◆ What to do
What is needed is an exact copy of all the entries.

*** Task input

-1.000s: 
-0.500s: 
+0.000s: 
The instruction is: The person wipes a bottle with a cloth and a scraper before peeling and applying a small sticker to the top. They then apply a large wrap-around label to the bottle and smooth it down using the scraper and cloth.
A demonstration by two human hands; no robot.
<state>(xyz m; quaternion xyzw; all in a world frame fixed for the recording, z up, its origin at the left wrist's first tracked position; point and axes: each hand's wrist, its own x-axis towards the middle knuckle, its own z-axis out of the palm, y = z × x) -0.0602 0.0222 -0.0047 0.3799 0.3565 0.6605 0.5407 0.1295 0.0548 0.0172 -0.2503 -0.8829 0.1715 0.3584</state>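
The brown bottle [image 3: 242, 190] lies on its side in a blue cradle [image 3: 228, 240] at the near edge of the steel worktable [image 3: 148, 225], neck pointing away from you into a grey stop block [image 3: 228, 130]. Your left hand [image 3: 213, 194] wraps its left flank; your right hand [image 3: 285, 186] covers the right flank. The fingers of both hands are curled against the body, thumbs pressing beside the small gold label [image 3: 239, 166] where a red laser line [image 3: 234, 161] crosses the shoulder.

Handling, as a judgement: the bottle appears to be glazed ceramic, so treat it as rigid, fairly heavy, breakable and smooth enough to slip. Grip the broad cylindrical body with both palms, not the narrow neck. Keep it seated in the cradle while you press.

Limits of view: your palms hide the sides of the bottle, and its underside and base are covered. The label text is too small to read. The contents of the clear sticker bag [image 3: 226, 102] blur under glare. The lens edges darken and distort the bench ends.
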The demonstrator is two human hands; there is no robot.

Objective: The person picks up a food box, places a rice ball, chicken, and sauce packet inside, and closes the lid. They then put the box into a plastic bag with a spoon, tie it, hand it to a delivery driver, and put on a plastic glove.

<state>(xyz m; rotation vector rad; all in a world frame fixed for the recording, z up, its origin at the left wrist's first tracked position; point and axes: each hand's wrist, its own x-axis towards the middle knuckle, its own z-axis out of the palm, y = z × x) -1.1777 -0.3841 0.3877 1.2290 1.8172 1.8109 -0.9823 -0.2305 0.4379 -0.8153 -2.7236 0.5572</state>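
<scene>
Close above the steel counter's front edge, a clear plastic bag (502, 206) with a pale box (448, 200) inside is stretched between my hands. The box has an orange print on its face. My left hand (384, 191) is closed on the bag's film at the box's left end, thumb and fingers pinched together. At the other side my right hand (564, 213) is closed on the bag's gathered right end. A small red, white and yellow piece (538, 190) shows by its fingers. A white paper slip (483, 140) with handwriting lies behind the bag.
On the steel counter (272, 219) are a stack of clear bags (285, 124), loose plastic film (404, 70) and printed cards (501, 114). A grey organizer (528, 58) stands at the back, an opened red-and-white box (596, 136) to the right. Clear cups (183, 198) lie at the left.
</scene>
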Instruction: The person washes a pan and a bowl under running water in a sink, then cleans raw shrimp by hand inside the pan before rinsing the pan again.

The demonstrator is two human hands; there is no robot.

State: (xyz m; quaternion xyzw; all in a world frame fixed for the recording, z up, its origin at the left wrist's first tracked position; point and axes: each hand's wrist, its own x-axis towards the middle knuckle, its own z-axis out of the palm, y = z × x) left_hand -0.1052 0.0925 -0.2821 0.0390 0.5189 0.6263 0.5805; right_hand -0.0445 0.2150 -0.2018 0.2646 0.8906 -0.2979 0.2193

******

◆ Expected answer
-1.000s: 
-0.500s: 
+0.000s: 
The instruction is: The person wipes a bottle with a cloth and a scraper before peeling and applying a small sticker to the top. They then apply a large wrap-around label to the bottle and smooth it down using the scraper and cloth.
A demonstration by two human hands; no robot.
<state>(xyz m; quaternion xyzw; all in a world frame fixed for the recording, z up, its origin at the left wrist's first tracked position; point and axes: each hand's wrist, its own x-axis towards the middle knuckle, its own z-axis out of the palm, y = z × x) -0.0602 0.0222 -0.0047 0.3799 0.3565 0.6605 0.5407 0.1295 0.0548 0.0172 -0.2503 -0.8829 0.1715 0.3584</state>
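The brown bottle [image 3: 242, 190] lies on its side in a blue cradle [image 3: 228, 240] at the near edge of the steel worktable [image 3: 148, 225], neck pointing away from you into a grey stop block [image 3: 228, 130]. Your left hand [image 3: 213, 194] wraps its left flank; your right hand [image 3: 285, 186] covers the right flank. The fingers of both hands are curled against the body, thumbs pressing beside the small gold label [image 3: 239, 166] where a red laser line [image 3: 234, 161] crosses the shoulder.

Handling, as a judgement: the bottle appears to be glazed ceramic, so treat it as rigid, fairly heavy, breakable and smooth enough to slip. Grip the broad cylindrical body with both palms, not the narrow neck. Keep it seated in the cradle while you press.

Limits of view: your palms hide the sides of the bottle, and its underside and base are covered. The label text is too small to read. The contents of the clear sticker bag [image 3: 226, 102] blur under glare. The lens edges darken and distort the bench ends.
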The demonstrator is two human hands; there is no robot.

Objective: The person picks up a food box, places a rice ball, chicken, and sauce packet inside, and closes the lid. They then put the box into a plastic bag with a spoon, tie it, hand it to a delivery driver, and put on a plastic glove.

<state>(xyz m; rotation vector rad; all in a world frame fixed for the recording, z up, its origin at the left wrist's first tracked position; point and axes: each hand's wrist, its own x-axis towards the middle knuckle, its own z-axis out of the palm, y = z × x) -1.1777 -0.3841 0.3877 1.2290 1.8172 1.8109 -0.9823 -0.2305 0.4379 -0.8153 -2.7236 0.5572</state>
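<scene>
Close above the steel counter's front edge, a clear plastic bag (502, 206) with a pale box (448, 200) inside is stretched between my hands. The box has an orange print on its face. My left hand (384, 191) is closed on the bag's film at the box's left end, thumb and fingers pinched together. At the other side my right hand (564, 213) is closed on the bag's gathered right end. A small red, white and yellow piece (538, 190) shows by its fingers. A white paper slip (483, 140) with handwriting lies behind the bag.
On the steel counter (272, 219) are a stack of clear bags (285, 124), loose plastic film (404, 70) and printed cards (501, 114). A grey organizer (528, 58) stands at the back, an opened red-and-white box (596, 136) to the right. Clear cups (183, 198) lie at the left.
</scene>
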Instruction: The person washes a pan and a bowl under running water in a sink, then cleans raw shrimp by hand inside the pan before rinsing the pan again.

The demonstrator is two human hands; there is no robot.

State: (xyz m; quaternion xyzw; all in a world frame fixed for the recording, z up, its origin at the left wrist's first tracked position; point and axes: each hand's wrist, its own x-axis towards the middle knuckle, its own z-axis out of the palm, y = z × x) left_hand -0.1052 0.0925 -0.2821 0.0390 0.5189 0.6263 0.5805; right_hand -0.0445 0.2150 -0.2018 0.2646 0.8906 -0.2979 0.2193

The exercise has been answered in full.